SERUJI.CO.ID – Tidak pernah saya se-luluh lantak ini. Palu mengajari saya satu hal tentang ketegaran, komunitas puisi esai: berbagi, menggenapinya dengan ketulusan. Di Palu, kedua hal tersebut berpalunan.
Jumat malam, saya baru mendapatkan tiket komersil untuk penerbangan ke Palu. Itupun dengan terus diingatkan oleh pihak maskapai bahwa saya harus siap dengan delay atau pembatalan flight. Palu masih sulit ditembus, juga sulit disentuh. Namun Puisi Esai mengajarkan saya untuk tak mudah menyerah.
Transit makassar dan menunggu kabar selanjutnya mengenai keberangkatan ke Palu, dalam waktu itu, saya kembali ingat, bagaimana Denny JA mempertanyakan keyakinan saya untuk Palu.
“yakin kamu mau jalan? Sudah dengar informasinya? ”
Denny benar, Palu sangat memprihatinkan. Tanpa mck, tanpa makan dan minum layak, kota mati, harapan nyaris tak ada. Saya menjumpai sapi berada di tengah jalan raya yang lenggang, pemiliknya meninggalkan sapi itu begitu saja. Namun, tak ada yang peduli, tak ada yang berniat mengambil. Semuanya sudah tak yakin akan hidup mereka sendiri.
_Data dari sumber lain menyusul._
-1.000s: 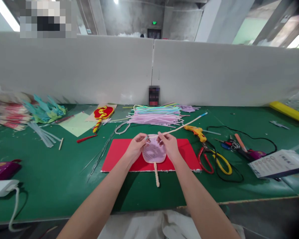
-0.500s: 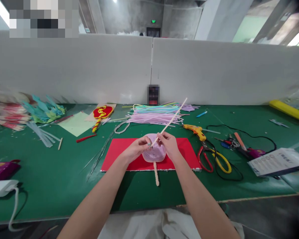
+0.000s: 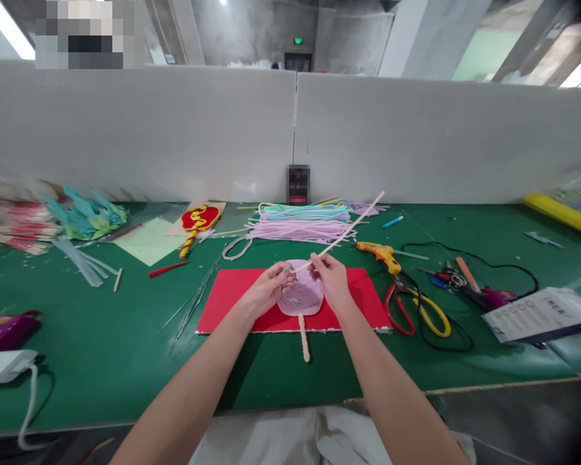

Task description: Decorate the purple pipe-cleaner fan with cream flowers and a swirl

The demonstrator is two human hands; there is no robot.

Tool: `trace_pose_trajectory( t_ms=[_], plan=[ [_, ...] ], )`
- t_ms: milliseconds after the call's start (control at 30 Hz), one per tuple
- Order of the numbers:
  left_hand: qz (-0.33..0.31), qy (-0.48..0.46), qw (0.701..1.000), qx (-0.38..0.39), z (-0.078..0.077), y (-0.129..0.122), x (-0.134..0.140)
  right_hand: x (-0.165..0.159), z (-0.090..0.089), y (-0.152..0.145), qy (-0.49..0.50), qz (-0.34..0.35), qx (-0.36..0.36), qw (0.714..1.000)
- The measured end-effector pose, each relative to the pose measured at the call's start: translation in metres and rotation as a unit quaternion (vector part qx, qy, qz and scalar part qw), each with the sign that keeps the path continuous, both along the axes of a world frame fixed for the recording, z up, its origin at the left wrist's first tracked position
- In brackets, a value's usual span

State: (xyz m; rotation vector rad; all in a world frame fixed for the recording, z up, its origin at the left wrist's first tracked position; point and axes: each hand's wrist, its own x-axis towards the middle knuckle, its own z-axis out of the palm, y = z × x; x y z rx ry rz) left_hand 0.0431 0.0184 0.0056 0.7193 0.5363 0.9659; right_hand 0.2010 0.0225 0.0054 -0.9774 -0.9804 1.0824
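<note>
A pale cream pipe cleaner (image 3: 351,227) runs between my hands, its long free end slanting up to the right. My left hand (image 3: 270,285) pinches its lower end, and my right hand (image 3: 330,276) grips it a little farther along. Just beneath them lies a lilac fan shape (image 3: 301,298) with a pale edge and a cream wrapped handle (image 3: 304,339). The fan rests on a red board (image 3: 363,300), the handle reaching past its front edge onto the green table. My fingers hide part of the fan's top.
Lilac and mint pipe cleaners (image 3: 300,226) lie behind the board. To the right are a yellow glue gun (image 3: 380,255), red-and-yellow pliers (image 3: 401,310), a black cord and a white packet (image 3: 537,315). At left are a red-and-yellow fan (image 3: 199,219), wires (image 3: 196,303) and a pale green sheet (image 3: 148,242).
The pipe cleaner's free end has swung right and tilted lower. My right hand has shifted slightly right; the left still pinches the other end. The fan stays on the board.
</note>
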Motion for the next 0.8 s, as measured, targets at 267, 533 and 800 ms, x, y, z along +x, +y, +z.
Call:
trace_pose_trajectory(
  t_ms=[267,533,800],
  plan=[
    [-0.008,-0.017,1.000,-0.018,0.001,-0.003,0.002,-0.002,0.000,0.000,-0.002,0.006,-0.001,1.000],
    [-0.082,0.002,0.997,-0.005,-0.002,-0.002,-0.003,0.001,0.001,-0.001,-0.015,0.018,0.005,1.000],
    [-0.131,0.040,0.990,-0.017,0.002,0.000,-0.009,0.001,0.002,-0.002,-0.037,0.030,0.007,0.999]
  ],
)
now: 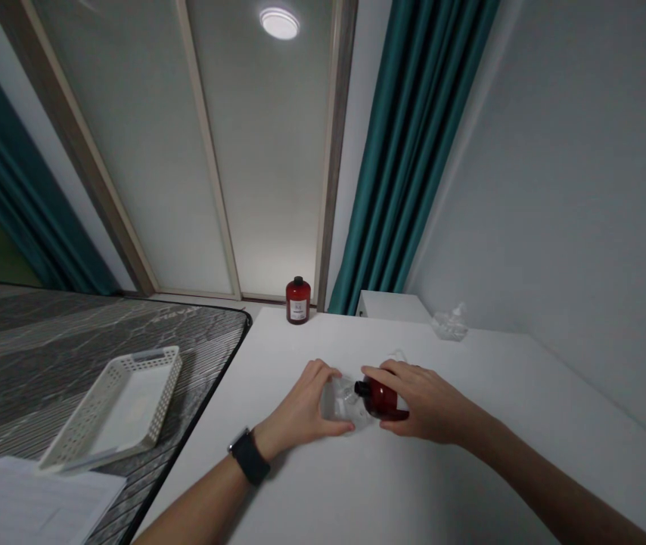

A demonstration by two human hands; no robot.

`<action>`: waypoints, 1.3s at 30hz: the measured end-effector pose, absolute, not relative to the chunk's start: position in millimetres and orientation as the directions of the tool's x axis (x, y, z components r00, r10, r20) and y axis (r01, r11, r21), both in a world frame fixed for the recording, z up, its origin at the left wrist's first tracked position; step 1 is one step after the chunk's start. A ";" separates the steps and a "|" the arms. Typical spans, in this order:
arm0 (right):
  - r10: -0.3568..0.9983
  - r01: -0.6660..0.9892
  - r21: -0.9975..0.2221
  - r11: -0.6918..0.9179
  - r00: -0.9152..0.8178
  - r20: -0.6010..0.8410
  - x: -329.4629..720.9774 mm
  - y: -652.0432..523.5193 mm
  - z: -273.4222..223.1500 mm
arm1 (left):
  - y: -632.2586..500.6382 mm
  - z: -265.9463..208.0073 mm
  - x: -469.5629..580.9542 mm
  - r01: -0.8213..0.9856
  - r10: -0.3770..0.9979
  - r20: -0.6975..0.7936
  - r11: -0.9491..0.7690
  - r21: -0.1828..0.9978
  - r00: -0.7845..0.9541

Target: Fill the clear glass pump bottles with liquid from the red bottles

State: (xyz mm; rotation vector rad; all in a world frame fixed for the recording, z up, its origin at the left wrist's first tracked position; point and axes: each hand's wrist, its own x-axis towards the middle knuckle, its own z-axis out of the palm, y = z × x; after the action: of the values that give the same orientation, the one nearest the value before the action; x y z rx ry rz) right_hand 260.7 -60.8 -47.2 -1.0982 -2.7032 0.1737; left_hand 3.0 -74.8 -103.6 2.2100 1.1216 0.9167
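Observation:
In the head view, my right hand (419,401) is wrapped around a dark red bottle (380,399) with a black top. The bottle is tipped on its side above the white table, its top pointing left. My left hand (305,405) curls its thumb and fingers around crumpled clear plastic (346,401), which touches or lies close to the bottle's top. Whether that plastic is a bag or a wrapper, I cannot tell. A second red bottle (298,301), with a black cap and white label, stands upright at the table's far left corner.
Another piece of crumpled clear plastic (450,324) lies at the far right of the white table (391,484). Left of the table, a white perforated basket (167,393) and papers (33,503) rest on a grey striped surface. A white box-like cabinet (394,306) stands behind.

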 end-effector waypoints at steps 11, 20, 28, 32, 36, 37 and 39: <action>0.716 0.700 -0.155 0.697 -0.693 0.084 259.1 -63.0 -37.0 | -75.5 -106.8 6.2 0.482 0.825 0.365 -0.552 0.680 0.431; 0.712 0.698 -0.149 0.700 -0.699 0.073 260.2 -61.8 -35.9 | -77.0 -108.7 9.7 0.496 0.824 0.376 -0.558 0.666 0.423; 0.789 0.726 -0.346 0.595 -0.609 0.080 265.9 -61.9 -48.2 | -74.7 -106.3 9.1 0.493 0.829 0.354 -0.547 0.677 0.433; 0.827 0.676 -0.516 0.525 -0.550 0.121 265.3 -63.4 -65.7 | -71.3 -106.0 4.9 0.494 0.834 0.354 -0.540 0.682 0.423; 0.859 0.552 -0.677 0.486 -0.442 0.257 261.8 -64.1 -87.9 | -67.4 -108.5 -0.2 0.492 0.840 0.371 -0.535 0.687 0.396; 0.872 0.526 -0.709 0.470 -0.401 0.280 260.8 -64.1 -92.5 | -66.6 -109.4 -1.2 0.491 0.842 0.375 -0.533 0.689 0.388; 0.890 0.485 -0.753 0.445 -0.333 0.311 259.1 -64.1 -98.8 | -65.6 -111.1 -2.4 0.491 0.845 0.387 -0.531 0.691 0.370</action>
State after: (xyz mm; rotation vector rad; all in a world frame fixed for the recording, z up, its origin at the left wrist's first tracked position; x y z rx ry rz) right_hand 259.1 -64.1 -98.8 -1.1513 -1.9750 0.7146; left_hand -2.4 -65.6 -111.1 2.1706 1.1541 1.0160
Tidak pernah saya segenap ini. Tubuh dan pikiran bergerak sinkron menuju satu tujuan: anak-anak korban gempa petobo. Daerah yang jadi perbincangan sebab kontur tanahnya yang kini ‘unik’. Jalanan naik keatas atap rumah, korban tertimbun runtuhan aspal tak bisa di evakuasi. Saya menatap petobo, mempertanyakan pada diri sendiri ” siapkah saya menghadapi anak-anak petobo?”
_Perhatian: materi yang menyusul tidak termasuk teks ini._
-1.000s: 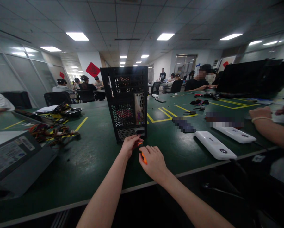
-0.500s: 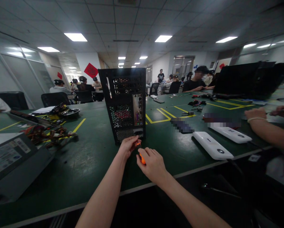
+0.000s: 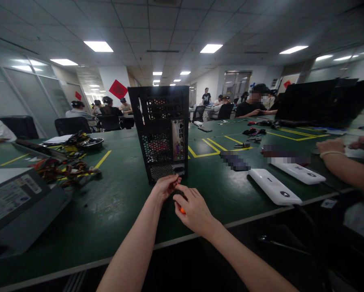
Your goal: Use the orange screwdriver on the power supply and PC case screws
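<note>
L hand [image 3: 166, 187] part-curled, hold unclear; R hand [image 3: 196, 207] curled round orange tool [image 3: 182, 210]: loose grip cd scratch PC case [image 3: 160, 129].

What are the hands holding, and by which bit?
The right hand holds an orange tool, seemingly by its handle. Whether the left hand pinches anything can't be told.
</note>
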A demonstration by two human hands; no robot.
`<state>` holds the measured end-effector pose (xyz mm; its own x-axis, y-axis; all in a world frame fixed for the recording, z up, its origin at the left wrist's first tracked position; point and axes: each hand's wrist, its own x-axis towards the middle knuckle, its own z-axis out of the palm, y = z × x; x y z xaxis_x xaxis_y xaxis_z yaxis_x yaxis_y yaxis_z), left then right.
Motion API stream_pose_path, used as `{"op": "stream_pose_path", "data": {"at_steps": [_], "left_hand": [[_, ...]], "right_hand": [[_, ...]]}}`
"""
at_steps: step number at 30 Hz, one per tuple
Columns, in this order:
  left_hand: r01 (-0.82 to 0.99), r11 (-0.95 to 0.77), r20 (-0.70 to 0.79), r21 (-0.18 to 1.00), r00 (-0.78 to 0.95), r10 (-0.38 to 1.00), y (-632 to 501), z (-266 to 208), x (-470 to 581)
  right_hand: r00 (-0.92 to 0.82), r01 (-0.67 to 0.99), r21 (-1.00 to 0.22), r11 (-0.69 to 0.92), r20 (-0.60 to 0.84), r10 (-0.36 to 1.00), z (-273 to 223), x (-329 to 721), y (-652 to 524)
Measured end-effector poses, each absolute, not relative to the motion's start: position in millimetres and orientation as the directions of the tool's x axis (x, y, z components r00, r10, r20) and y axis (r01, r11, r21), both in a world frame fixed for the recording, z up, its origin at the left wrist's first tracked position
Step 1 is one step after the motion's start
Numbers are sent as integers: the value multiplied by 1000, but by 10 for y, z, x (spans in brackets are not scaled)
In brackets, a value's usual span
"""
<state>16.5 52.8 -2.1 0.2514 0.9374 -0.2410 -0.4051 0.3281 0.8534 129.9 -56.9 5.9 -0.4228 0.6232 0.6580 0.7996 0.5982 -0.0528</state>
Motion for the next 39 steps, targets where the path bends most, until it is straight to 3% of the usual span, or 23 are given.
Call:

Secara tunai, Tuhan menjawab pertanyaan saya itu. TIDAK, saya tak siap dan tak mampu. Hamburan pertama anak petobo mampir di pelukan saya membuat gemetar seluruh badan. Saya kalah, air mata terlanjur tumpah. Anak-anak petobo mempertontonkan pada saya apa itu yang disebut kekuatan, ketegaran, dan rasa syukur.
Seorang saudara pernah bertanya pada saya ” mi, kenapa yah, komentar di facebook kamu kok berlebihan sadisnya?” waktu itu saya hanya tersenyum, bagi saya ia tak perlu tau konflik apa yang sedang saya hadapi saat menjalankan program baik namun bersama puisi esai.
Namun kini jika dia kembali bertanya saya akan menjawabnya tegas ” sebab saya menjalankan program terbaik yang pernah ada dengan support dari sebuah komunitas yang mereka tak sukai: Puisi Esai”
Kegenapan yang saya dapatkan di Palu, tidak bisa digantikan oleh apapun. Uang sama sekali tak bicara di Palu, tak berharga. Sekalipun JIKA seorang Denny JA memberi saya uang yang sangat banyak, Palu tak memerlukannya.
Dan memang, bukan uang yang Denny berikan pada saya, tapi KEPERCAYAAN. Bahwa saya mampu menyampaikan amanah yang dia titipkan, untuk anak-anak Palu. Amanah itu lunas saya tunaikan di Petobo. Saya menyampaikan cinta Denny dan Puisi esai, termasuk meninggalkan hati saya disana.
Perjalanan kali ini, saya harus mengatakan: Puisi Esai, Denny JA, dan Palu, adalah 3 hal yang menggenapi hidup saya sebagai seorang Relawan Kemanusiaan.